Today's news is always more valuable than yesterday's, but never more so than now.
Starting today, the city of Pittsburgh will get $46.50 per ton for the newspapers bagged by residents for recycling, up 54 percent from the rate in a just-expired contract.
That boost, and a near-quadrupling of the payment the city receives for metals, glass and plastics that also takes effect today, are expected to double the city's 12-month take from recycling to $400,000.
It's all part of a recycling boom that helps the city more directly than other municipalities. That's because Pittsburgh is one of the few municipalities that owns its trash, rather than ceding it to a private hauler.
Newspapers, bottles and cans have been transformed from liabilities to assets.
"It wasn't but a few years ago when the city was paying to get rid of recyclable material," said William Klimovich, assistant director for the city's Bureau of Environmental Services.
He credits the shift to sharp negotiating, and the globalization of the recycled materials market.
The city's newspaper collections make up the bulk of the 500 tons of paper that flows through Atlas Waste Paper's South Side location each month. From there, it goes to plants that turn it into fresh newspaper, or insulation.
Atlas is able to pay the city more now than last year because of booming markets far away.
"China buys paper from all over the country," said Atlas supervisor Neil Kossis.
International demand is also driving the spike in prices for glass, metals and plastics, said Mr.
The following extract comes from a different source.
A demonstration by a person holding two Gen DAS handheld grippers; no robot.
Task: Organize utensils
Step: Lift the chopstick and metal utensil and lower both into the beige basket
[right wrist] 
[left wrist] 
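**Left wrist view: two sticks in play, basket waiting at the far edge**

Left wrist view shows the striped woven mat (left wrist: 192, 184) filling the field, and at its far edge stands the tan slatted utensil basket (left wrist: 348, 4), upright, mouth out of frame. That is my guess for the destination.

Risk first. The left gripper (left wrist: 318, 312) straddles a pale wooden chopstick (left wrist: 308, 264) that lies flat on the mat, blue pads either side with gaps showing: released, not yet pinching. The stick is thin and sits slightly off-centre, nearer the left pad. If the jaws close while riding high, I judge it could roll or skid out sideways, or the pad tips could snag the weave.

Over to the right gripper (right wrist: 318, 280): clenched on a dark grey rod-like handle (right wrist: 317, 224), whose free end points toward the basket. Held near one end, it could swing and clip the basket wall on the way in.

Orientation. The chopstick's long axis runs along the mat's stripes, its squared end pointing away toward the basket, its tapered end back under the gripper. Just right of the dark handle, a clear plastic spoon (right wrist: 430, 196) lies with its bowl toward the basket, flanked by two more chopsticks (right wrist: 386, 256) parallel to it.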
Klimovich. Starting today, those items go to Hazelwood's Pittsburgh Recycling Services, rather than to the McKees Rocks vendor that has bought them for the last three years.
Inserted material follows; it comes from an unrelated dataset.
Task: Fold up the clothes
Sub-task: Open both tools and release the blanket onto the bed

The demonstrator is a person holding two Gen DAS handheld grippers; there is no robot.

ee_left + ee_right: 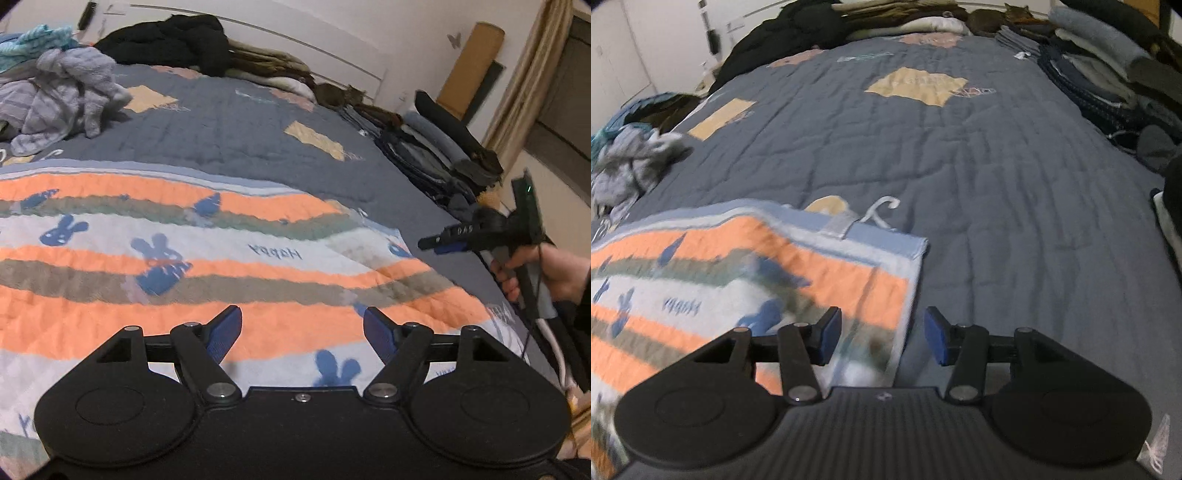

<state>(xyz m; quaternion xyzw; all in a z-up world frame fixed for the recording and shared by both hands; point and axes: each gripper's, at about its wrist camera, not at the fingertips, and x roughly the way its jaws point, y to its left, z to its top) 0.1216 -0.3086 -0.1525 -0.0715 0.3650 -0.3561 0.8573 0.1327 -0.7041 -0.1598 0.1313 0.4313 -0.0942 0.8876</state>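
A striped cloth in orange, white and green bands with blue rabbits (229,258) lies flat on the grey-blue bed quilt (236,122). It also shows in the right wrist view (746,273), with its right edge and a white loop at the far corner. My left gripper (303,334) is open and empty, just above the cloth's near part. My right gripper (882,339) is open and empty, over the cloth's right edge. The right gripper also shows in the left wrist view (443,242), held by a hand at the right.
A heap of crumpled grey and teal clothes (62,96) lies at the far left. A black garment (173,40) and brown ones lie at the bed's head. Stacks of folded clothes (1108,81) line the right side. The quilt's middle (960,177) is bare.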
The new contract pays $41.06 per ton for glass, metals and plastics, up from $11.05 in the old deal.
"If we were to take this stuff to the landfill, we would be paying $19.28 a ton," Mr. Klimovich said. For the city that means the difference between a ton of cans in the regular trash and a ton in the requisite blue bags is $60.34.
He said around 65 percent of residents comply with its recycling laws. "This administration's goal is to bring it to 75 or 80 percent," he said. Violators can be fined, but usually aren't.
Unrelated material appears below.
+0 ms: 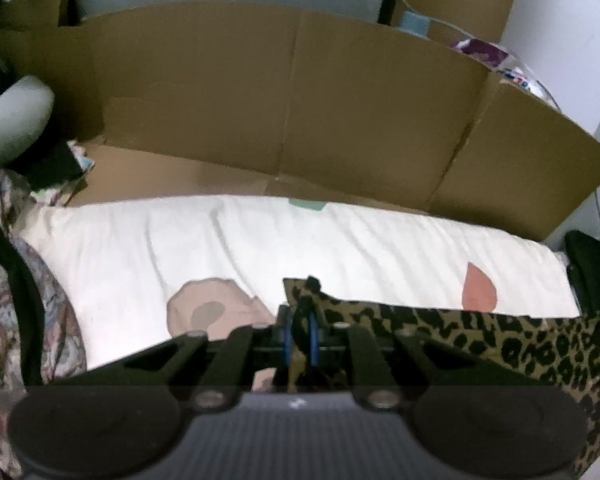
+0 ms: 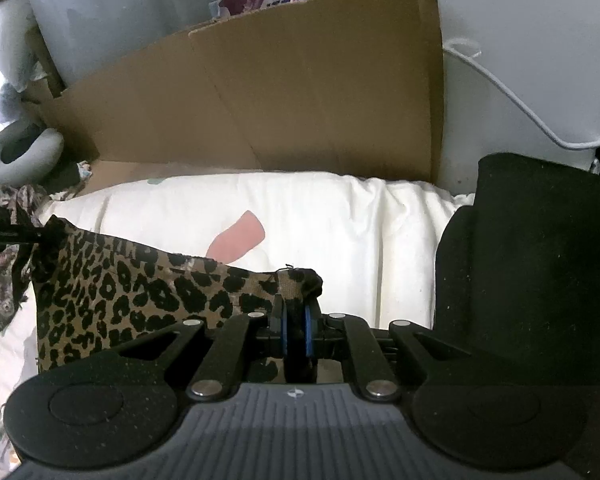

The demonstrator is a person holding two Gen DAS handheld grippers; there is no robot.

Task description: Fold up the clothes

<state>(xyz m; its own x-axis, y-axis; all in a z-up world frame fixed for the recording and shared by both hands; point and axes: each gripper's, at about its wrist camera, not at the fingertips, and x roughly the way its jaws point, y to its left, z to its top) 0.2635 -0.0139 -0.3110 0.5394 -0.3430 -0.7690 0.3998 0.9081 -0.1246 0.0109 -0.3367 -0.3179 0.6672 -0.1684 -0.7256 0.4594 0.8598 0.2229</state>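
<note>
A leopard-print garment hangs stretched between my two grippers above a white bedsheet. My left gripper is shut on the garment's left corner, which sticks up between the blue pads. My right gripper is shut on the garment's right corner; the cloth runs left from it to the left gripper's fingers at the left edge of the right wrist view.
A tall cardboard sheet stands along the far edge of the bed. A black cloth pile lies at the right. A floral garment and a grey neck pillow lie at the left. A white cable runs down the wall.
</note>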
The 9,100 tons the city recycled last year was small in relation to the 109,000 tons it sent to landfills. That ratio lags behind municipalities like Cranberry, where nearly half of the waste is recycled, according to township Manager Jerry Andree. Cranberry includes yard waste in its recycling total.
Cranberry doesn't profit directly when recyclable materials prices go up. Its bottles and papers are the property of private hauler Vogel Disposal Services Inc. High recyclable materials prices might result in a cheaper hauling contract, Mr. Andree said, but not a windfall.
Cranberry gets a state Department of Environmental Protection grant based on the tonnage it recycles. So does the city, which hauled in $212,000 from that source last year.
The city's budget calls for spending $9.9 million on waste collection. The amount it expects to earn from recycling, including the state grant, equates to 17 refuse collectors' salaries.
Besides paying salaries, residents who put newspapers in paper bags or tied bundles and rinsed cans and bottles in blue bags are helping the environment, Mr. Klimovich said.
"It doesn't take much effort by residents to recycle," he said. "If we don't recycle, we're going to run out of landfill space."